US grain elevators could be forced to lower bids for soyabeans and grain due to high storage costs, according to a new report by CoBank’s Knowledge Exchange reported by World Grain.
Rising costs were due to climbing interest rates, high commodity prices and increasing energy, insurance, labour and transportation costs, the 1 June report said.
The interest-related cost of carrying in the 2023-24 crop year was forecast to reach record levels with year-on-year increases for corn, soyabeans and wheat of 21%, 42% and 50% respectively, according to the report.
Insurance costs had also increased due to multiple weather disasters, the report said.
In addition, other operational costs were also increasing and were difficult for elevator operators to reduce, the report said.
“For grain elevators, the sharp rise in interest rates couldn’t have come at a worse time as they borrow higher-priced funds on commodities that have also remained at historically high prices,” Tanner Ehmke, lead grains and oilseeds economist for CoBank, was quoted as saying.
“And while grain elevators are motivated to move inventory as fast as possible to lower carrying costs, processors and end users will want to delay ownership of commodities to reduce their own inventory costs.”
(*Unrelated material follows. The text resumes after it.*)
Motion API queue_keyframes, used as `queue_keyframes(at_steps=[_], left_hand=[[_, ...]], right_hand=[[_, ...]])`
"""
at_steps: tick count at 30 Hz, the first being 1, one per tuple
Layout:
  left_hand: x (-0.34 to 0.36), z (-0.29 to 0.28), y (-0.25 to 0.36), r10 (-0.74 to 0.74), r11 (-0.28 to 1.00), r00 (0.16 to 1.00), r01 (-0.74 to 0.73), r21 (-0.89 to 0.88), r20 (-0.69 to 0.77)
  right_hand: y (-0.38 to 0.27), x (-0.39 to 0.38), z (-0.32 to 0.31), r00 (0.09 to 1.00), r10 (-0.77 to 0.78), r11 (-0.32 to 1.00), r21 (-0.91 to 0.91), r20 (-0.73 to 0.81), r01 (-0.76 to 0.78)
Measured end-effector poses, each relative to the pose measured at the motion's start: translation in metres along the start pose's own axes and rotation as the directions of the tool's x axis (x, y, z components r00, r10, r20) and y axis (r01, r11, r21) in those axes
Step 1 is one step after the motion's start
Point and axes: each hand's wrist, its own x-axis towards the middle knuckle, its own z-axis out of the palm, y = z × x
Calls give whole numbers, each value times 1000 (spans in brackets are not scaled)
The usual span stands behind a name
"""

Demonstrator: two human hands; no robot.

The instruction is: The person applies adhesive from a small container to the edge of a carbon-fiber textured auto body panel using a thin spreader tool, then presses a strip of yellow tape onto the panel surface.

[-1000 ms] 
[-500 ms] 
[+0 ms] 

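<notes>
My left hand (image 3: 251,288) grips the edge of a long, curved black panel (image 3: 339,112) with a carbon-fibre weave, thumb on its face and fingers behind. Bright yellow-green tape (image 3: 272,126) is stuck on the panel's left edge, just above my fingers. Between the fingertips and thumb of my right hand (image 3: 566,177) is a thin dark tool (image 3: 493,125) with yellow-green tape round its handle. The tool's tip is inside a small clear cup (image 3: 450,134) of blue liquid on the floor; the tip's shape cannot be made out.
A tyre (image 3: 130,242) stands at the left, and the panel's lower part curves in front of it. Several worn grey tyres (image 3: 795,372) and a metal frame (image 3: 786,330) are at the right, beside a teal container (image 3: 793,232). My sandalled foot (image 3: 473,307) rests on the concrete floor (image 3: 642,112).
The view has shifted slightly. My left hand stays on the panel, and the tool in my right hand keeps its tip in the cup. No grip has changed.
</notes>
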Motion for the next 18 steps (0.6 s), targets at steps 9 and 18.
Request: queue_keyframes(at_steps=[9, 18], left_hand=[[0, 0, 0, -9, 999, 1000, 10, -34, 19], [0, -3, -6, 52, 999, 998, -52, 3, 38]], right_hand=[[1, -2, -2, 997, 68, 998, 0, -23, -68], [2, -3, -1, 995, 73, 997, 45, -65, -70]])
The inverted futures markets, where later-dated contract prices were lower than spot prices, increased the challenges facing grain elevators, the study said.
When futures prices are lower than spot prices, farmers are likely to sell commodities rather than hold them for future sale, according to the report.
Several factors were causing the situation, including drought in the US plains and Argentina, loss of production of grains and oilseeds in Ukraine due to the ongoing conflict with Russia, other geopolitical concerns and rising global demand, combined with expectations for record corn and soyabean harvests in the 2023-24 marketing year, World Grain wrote.
As co-operative elevators were in business to buy and market their members’ grain, they carried inventory despite the economic disincentive of doing so, the report said.
Holding commodities in high-interest rate environments also ties up a company’s work capital, according to the study.
However, grain co-operatives had control over their local bid and elevators that lowered their local bids and widened basis would have to examine their operating costs and margins, the CoBank study said.
The wider basis could potentially attract more export business in autumn, meaning domestic users might have to pay more if they wanted to ensure supplies through 2023-24, it said.
“It’s a challenging situation for co-operative grain elevators as well as farmers, because it comes at a time when farmers are also facing higher costs,” Ehmke added.
“Co-op[erative] managers will need to closely scrutinise their operating costs and impose greater discipline on cost wherever possible. And if they need to lower their bids and widen basis to cover storage costs, they should communicate early and consistently with farmer members who will be impacted.”